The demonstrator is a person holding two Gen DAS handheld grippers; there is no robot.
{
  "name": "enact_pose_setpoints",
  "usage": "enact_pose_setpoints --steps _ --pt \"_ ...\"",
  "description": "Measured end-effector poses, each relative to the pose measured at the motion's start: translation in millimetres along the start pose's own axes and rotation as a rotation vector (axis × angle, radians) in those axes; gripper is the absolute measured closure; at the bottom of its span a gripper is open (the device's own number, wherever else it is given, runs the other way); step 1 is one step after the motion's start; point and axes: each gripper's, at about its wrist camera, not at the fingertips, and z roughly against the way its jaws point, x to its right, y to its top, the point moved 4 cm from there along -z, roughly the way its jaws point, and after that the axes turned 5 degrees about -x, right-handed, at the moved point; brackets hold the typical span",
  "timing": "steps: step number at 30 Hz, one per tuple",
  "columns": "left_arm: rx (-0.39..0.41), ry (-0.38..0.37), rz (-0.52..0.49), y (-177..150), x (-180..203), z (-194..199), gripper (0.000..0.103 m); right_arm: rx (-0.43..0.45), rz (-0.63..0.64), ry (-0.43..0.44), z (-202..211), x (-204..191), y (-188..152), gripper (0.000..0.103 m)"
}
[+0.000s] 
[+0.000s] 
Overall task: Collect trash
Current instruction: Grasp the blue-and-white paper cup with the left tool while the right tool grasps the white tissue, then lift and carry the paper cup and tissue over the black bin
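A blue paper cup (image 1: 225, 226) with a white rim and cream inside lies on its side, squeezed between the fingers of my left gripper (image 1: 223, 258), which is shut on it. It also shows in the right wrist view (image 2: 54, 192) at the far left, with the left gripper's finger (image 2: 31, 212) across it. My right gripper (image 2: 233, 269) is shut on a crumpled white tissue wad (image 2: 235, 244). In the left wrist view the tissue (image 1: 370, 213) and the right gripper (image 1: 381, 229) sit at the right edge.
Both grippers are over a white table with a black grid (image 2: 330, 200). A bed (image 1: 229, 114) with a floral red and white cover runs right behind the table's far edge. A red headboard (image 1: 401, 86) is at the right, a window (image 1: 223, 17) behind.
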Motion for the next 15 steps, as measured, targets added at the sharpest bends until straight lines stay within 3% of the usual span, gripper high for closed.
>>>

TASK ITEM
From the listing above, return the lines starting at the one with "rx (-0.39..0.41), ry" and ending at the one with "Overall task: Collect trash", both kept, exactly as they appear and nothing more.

WRITTEN SOLUTION
  "columns": "left_arm: rx (-0.39..0.41), ry (-0.38..0.37), rz (-0.52..0.49), y (-177..150), x (-180..203), z (-194..199), gripper (0.000..0.103 m); right_arm: rx (-0.43..0.45), rz (-0.63..0.64), ry (-0.43..0.44), z (-202..211), x (-204..191), y (-188..152), gripper (0.000..0.103 m)"
}
[+0.000s] 
[+0.000s] 
Overall task: Collect trash

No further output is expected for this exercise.